_EXERCISE AIM_
Transcribe exactly the lines that fall between the one holding "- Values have" and the one holding "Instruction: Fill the", inclusive, from the entries below.

EXTRACTED DATA START

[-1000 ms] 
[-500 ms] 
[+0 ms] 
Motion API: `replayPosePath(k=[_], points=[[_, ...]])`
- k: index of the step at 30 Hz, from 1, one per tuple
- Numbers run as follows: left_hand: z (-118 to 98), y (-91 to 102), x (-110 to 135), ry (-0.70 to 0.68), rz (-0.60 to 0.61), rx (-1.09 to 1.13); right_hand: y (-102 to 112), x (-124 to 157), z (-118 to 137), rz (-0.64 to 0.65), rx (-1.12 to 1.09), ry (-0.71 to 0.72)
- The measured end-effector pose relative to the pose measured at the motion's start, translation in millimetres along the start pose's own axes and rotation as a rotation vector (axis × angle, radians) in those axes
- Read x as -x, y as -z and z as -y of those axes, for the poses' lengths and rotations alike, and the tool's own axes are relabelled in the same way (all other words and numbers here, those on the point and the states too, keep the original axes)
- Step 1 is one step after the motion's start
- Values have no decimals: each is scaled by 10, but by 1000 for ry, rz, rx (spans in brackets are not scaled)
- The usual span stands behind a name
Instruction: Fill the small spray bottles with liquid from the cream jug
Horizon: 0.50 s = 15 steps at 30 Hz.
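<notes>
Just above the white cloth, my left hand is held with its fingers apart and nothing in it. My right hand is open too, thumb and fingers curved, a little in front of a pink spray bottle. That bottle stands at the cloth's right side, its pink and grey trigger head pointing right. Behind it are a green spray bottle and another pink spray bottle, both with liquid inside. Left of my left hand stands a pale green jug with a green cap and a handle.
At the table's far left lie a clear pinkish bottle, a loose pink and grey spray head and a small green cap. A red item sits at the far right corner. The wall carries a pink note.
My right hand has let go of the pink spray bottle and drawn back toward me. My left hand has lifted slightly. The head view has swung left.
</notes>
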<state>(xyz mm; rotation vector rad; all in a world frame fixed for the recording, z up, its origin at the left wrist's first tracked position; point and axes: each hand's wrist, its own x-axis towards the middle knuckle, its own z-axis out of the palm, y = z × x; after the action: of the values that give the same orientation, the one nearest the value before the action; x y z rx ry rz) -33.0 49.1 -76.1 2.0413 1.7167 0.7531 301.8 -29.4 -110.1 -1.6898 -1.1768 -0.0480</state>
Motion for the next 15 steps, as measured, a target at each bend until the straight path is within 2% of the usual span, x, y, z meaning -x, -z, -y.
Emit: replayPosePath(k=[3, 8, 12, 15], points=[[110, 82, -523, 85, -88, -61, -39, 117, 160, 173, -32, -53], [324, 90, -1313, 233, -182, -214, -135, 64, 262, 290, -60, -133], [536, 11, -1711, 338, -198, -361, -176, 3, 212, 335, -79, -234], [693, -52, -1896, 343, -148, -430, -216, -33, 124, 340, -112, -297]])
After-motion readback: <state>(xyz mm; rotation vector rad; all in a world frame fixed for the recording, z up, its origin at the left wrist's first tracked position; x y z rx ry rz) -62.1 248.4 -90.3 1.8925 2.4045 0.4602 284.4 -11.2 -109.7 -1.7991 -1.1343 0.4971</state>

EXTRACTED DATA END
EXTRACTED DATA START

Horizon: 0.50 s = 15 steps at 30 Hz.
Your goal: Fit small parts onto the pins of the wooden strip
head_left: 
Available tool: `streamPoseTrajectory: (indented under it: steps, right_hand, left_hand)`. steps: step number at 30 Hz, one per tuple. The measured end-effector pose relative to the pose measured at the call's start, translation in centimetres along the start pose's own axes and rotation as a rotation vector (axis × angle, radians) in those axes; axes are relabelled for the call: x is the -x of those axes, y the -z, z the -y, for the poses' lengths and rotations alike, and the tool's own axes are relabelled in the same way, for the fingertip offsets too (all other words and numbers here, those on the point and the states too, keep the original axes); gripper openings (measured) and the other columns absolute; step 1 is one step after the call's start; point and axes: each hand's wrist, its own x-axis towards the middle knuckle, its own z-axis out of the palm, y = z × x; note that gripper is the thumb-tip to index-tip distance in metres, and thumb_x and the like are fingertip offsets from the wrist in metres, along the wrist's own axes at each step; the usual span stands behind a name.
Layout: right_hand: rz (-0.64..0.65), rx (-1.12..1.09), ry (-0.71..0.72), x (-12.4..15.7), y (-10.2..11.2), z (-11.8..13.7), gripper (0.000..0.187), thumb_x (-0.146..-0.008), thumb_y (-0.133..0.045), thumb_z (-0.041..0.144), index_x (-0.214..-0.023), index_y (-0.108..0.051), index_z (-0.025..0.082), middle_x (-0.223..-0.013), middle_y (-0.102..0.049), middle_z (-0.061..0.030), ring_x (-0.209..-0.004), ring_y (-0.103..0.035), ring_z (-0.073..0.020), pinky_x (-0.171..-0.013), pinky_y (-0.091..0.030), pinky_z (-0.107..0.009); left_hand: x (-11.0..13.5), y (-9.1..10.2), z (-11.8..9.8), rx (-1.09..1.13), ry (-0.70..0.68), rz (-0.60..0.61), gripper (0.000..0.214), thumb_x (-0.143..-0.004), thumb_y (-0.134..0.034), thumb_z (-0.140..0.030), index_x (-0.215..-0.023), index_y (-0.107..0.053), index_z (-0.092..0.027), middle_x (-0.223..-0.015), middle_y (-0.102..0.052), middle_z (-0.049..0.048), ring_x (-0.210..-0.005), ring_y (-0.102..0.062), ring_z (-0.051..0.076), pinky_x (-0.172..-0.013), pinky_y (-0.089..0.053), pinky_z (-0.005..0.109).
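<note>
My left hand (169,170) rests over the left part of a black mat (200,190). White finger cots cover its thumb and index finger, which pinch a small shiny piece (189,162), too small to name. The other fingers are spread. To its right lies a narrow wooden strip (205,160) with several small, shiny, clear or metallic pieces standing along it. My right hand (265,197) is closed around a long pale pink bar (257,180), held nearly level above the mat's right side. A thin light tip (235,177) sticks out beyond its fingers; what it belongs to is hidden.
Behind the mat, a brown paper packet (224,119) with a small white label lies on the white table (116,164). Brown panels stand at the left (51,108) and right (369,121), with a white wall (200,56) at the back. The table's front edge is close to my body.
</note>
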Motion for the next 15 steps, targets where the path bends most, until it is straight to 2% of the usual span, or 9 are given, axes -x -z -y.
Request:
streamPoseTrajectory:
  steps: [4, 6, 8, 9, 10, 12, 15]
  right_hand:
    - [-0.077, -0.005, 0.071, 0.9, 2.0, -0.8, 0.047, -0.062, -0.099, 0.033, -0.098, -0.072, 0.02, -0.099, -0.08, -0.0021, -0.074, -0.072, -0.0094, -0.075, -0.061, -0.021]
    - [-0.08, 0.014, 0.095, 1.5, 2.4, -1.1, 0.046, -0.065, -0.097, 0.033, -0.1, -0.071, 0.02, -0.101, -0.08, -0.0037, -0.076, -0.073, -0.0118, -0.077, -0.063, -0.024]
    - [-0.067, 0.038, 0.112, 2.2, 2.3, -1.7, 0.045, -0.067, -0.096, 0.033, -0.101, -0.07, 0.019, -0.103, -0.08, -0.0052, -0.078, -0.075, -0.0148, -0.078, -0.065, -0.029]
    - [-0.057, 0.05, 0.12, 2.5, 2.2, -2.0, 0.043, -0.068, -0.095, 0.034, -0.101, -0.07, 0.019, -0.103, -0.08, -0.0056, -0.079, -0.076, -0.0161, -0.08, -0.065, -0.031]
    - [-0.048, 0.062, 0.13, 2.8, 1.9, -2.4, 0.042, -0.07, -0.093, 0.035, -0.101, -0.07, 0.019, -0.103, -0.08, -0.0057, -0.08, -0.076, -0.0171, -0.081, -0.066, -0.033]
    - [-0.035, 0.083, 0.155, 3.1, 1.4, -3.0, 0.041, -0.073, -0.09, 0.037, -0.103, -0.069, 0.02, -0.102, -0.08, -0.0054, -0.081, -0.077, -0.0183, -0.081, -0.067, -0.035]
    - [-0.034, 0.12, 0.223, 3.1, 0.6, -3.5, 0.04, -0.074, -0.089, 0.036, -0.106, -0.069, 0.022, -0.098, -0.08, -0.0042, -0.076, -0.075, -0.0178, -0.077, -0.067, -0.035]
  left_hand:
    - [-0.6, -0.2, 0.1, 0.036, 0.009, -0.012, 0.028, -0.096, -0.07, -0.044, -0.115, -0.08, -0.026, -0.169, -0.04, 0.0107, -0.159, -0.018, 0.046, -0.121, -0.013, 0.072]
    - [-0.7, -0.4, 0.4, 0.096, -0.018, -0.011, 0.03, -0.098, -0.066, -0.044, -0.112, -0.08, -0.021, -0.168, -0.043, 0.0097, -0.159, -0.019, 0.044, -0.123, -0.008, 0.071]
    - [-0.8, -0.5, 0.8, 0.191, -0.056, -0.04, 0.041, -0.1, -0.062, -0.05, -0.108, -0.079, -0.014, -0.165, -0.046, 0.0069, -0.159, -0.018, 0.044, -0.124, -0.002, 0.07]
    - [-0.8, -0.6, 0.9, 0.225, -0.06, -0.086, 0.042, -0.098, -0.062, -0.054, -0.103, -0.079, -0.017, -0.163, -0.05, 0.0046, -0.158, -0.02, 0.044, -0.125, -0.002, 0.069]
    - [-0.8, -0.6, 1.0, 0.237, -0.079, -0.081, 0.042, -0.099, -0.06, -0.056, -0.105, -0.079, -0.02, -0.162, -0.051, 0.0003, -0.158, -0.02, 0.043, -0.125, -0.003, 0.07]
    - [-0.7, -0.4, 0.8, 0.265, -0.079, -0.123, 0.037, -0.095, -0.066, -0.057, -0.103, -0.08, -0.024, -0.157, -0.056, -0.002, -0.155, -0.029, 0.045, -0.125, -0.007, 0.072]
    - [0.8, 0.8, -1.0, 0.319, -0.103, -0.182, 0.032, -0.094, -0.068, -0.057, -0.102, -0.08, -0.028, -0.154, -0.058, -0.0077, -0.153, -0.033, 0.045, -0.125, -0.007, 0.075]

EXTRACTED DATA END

_YOUR SOLUTION_
- Values have no decimals: each is scaled by 10, but by 1000 for ry, rz, rx (spans in brackets are not scaled)
- The usual span stands behind a name
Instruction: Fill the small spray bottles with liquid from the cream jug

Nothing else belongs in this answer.